Incorruptible: The NYT reporters (Carey Mulligan, Zoe Kazan) and their editor-in-chief (Andre Braugher)
Image: Universal Studios
The dream factory coming to terms with the past: Maria Schrader’s film “She Said” about the Harvey Weinstein case has just premiered in New York and London. The film is based on the book of the same name by journalists Jodi Kantor and Megan Twohey.
Zit’s undoubtedly classic Hollywood footage: David versus Goliath, good versus evil, a modern fairy tale with all the ingredients of great cinema. Two seemingly hopeless heroines take on a powerful tyrant, suffer setbacks, are intimidated, refuse to give up, and ultimately bring down the ugly monster against all odds.
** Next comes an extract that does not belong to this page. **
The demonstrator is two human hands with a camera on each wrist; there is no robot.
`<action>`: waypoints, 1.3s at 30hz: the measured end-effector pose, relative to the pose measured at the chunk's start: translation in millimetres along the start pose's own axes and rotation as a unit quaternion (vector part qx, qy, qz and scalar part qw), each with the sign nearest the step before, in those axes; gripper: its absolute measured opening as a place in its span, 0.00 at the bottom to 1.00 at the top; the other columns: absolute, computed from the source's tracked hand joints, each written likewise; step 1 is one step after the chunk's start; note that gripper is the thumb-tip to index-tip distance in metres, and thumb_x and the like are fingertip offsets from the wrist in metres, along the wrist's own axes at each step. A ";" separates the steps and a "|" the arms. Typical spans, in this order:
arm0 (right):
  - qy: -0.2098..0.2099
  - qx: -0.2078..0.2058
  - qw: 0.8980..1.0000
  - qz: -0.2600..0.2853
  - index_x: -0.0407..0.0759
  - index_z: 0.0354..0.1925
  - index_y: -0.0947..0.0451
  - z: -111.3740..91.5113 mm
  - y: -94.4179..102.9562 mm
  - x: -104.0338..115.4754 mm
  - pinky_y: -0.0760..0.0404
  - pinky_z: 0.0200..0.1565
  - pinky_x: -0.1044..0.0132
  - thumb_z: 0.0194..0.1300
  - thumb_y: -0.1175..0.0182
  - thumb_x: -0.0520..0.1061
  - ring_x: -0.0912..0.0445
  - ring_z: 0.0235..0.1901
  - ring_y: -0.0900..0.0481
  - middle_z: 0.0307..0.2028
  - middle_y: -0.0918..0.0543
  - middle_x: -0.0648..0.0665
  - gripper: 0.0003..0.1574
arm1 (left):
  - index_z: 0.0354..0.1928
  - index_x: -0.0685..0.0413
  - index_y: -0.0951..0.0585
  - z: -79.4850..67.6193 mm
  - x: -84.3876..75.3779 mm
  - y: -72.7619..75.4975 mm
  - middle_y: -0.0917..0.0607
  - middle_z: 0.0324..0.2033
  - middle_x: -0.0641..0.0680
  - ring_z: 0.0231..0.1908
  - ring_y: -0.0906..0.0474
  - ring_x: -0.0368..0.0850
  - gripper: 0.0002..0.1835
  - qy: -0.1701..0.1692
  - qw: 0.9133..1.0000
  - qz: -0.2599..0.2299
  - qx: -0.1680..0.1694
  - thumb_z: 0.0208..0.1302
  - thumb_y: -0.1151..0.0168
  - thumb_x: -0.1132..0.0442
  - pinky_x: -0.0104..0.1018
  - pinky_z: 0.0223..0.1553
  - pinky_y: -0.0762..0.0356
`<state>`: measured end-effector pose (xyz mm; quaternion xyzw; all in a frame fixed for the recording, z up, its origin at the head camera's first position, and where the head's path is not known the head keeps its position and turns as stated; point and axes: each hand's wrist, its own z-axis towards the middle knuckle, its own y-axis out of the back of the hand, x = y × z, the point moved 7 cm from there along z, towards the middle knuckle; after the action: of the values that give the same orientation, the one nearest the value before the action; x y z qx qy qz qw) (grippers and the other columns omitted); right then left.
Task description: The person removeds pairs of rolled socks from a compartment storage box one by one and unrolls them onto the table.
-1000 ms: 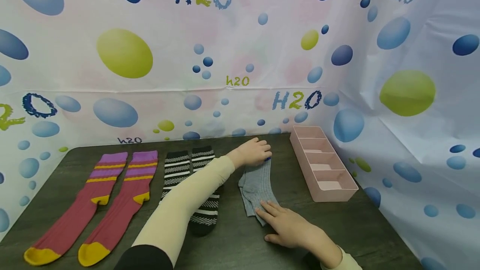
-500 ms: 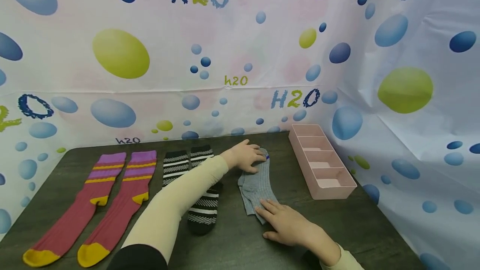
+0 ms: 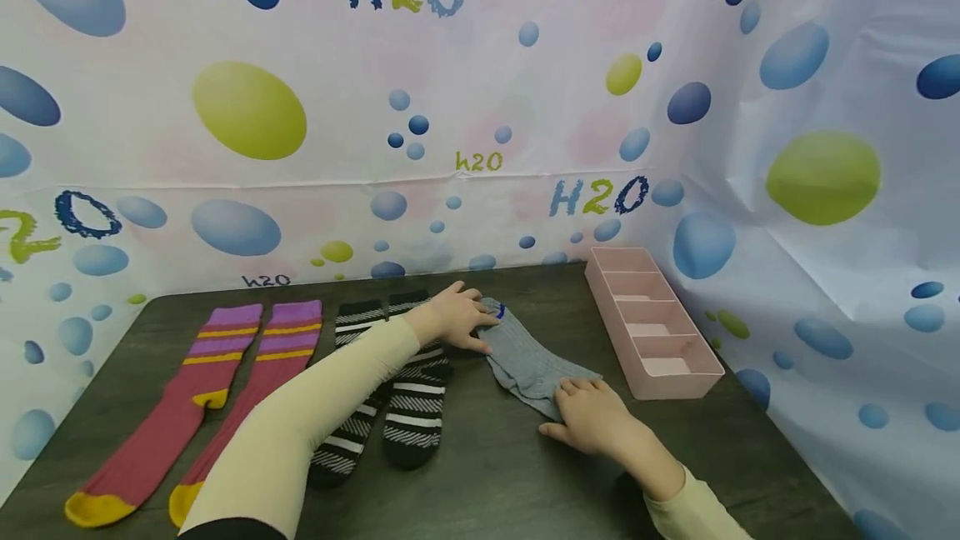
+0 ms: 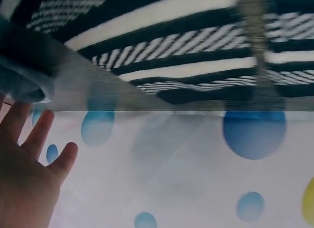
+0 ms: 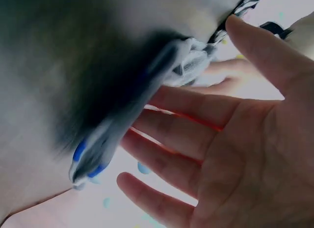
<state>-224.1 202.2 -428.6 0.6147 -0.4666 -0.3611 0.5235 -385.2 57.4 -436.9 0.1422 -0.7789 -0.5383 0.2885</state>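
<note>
A pair of grey socks (image 3: 528,361) lies slantwise on the table, a small blue mark near the far end. My left hand (image 3: 450,319) touches that far end with spread fingers; in the left wrist view the left fingers (image 4: 39,137) look straight beside the grey fabric. On the near right end rests my right hand (image 3: 596,419). The right wrist view shows the right fingers (image 5: 171,134) extended along the grey socks (image 5: 117,125). Black-and-white striped socks (image 3: 416,419) lie left of the grey pair, partly behind the left forearm.
Maroon socks (image 3: 161,423) with yellow toes and purple cuffs lie at the left, one partly covered by the left sleeve. A pink divided box (image 3: 633,365) stands at the right. A bubble-printed sheet (image 3: 337,107) hangs behind the dark table (image 3: 480,482).
The grey socks have turned from nearly straight to slanted, their near end swinging right and far end left. My right hand has shifted right with them; the left hand has moved left.
</note>
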 end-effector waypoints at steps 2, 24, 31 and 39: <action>-0.012 0.008 1.000 0.000 0.28 0.58 0.26 9.6 2.1 -7.1 0.34 0.63 0.38 0.62 0.39 0.64 0.37 0.63 0.28 0.61 0.24 0.31 0.44 | 0.70 0.24 0.36 -10.5 1.5 -2.6 0.28 0.67 0.40 0.72 0.40 0.47 0.37 0.008 1.000 -0.007 0.003 0.62 0.60 0.24 0.55 0.71 0.46; 0.013 0.150 0.988 -0.014 0.38 0.67 0.32 172.1 -10.6 -104.2 0.32 0.63 0.40 0.73 0.54 0.61 0.39 0.67 0.32 0.66 0.29 0.35 0.36 | 0.64 0.29 0.25 -82.6 -74.1 15.5 0.19 0.58 0.44 0.63 0.30 0.47 0.39 -0.020 1.000 -0.016 -0.015 0.55 0.55 0.20 0.53 0.70 0.42; 0.014 0.091 0.994 -0.063 0.39 0.64 0.27 152.2 30.5 -46.9 0.35 0.64 0.38 0.72 0.50 0.59 0.40 0.70 0.37 0.68 0.30 0.37 0.33 | 0.63 0.31 0.24 -87.2 -109.2 23.6 0.20 0.59 0.42 0.64 0.30 0.45 0.43 0.042 0.999 -0.030 0.007 0.49 0.49 0.18 0.52 0.71 0.42; 0.058 0.094 0.992 -0.053 0.41 0.69 0.34 173.9 27.1 -16.1 0.44 0.70 0.39 0.66 0.42 0.61 0.43 0.75 0.47 0.74 0.41 0.41 0.41 | 0.63 0.35 0.24 -102.9 -127.6 26.5 0.21 0.59 0.45 0.63 0.30 0.45 0.45 0.074 0.994 -0.075 -0.016 0.48 0.48 0.18 0.52 0.69 0.40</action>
<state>-396.5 163.7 -436.0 0.7049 -0.4340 -0.3063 0.4699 -219.7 57.5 -424.2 0.2352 -0.7338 -0.5588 0.3066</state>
And then the story is true. At first glance, She Said is a film Hollywood has told many times: suspenseful, tear-jerking and uplifting with a great happy ending.
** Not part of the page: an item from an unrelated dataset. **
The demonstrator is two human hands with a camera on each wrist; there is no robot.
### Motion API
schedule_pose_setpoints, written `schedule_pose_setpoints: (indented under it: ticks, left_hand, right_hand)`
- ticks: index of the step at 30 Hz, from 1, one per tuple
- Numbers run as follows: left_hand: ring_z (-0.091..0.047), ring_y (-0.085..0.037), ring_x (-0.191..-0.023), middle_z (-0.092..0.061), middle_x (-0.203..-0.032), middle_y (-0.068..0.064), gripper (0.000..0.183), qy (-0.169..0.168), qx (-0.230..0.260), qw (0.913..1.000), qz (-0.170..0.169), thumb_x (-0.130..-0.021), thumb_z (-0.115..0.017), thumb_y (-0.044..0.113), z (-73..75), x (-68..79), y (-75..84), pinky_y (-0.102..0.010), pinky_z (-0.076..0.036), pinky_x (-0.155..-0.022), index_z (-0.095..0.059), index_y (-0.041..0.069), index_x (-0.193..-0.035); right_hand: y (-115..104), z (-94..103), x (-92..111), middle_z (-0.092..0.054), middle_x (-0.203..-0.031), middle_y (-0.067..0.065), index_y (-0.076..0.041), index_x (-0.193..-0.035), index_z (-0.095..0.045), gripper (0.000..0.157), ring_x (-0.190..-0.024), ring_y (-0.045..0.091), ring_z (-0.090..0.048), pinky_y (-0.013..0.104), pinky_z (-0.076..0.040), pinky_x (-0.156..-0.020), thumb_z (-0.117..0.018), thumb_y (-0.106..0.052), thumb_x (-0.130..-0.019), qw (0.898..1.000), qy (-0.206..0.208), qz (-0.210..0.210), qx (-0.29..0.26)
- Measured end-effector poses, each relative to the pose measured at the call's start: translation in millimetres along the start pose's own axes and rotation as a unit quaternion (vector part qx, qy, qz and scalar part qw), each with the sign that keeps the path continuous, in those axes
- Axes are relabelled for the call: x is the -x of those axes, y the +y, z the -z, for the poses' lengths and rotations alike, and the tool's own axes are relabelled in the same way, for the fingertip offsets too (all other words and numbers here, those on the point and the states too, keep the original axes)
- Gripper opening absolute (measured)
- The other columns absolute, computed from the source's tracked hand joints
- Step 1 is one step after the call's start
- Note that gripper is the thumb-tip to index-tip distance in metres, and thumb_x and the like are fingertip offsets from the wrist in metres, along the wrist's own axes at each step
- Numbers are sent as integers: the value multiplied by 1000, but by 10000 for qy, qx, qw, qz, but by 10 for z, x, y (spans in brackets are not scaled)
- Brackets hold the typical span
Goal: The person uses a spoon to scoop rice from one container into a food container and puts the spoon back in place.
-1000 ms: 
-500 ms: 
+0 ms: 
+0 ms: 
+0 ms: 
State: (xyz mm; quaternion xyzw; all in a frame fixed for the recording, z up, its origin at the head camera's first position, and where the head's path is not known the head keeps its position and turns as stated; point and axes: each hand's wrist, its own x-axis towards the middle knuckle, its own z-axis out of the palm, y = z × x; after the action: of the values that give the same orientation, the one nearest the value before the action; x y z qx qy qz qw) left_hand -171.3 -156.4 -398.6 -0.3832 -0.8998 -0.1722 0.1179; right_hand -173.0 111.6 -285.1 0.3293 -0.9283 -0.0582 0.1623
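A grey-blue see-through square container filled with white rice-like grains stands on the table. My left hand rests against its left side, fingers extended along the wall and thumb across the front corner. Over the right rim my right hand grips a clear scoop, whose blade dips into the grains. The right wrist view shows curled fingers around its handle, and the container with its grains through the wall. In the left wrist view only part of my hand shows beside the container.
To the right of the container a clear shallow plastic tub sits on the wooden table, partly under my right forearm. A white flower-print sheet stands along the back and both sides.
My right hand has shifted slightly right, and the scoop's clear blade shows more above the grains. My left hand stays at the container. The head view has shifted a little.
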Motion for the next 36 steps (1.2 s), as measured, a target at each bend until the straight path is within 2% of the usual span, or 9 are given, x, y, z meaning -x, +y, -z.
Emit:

In reality, “She Said” couldn’t be further from the perfect Hollywood story. In fact, the film is quite the opposite, dealing with the downfall of a powerful mogul that has left the dream factory damaged, unsettled and shamed. “She Said” tells of Hollywood’s nightmare, of those weeks almost exactly five years ago, when the repulsive underside of the world’s most famous film industry was brought to light and one of its dirtiest secrets was revealed.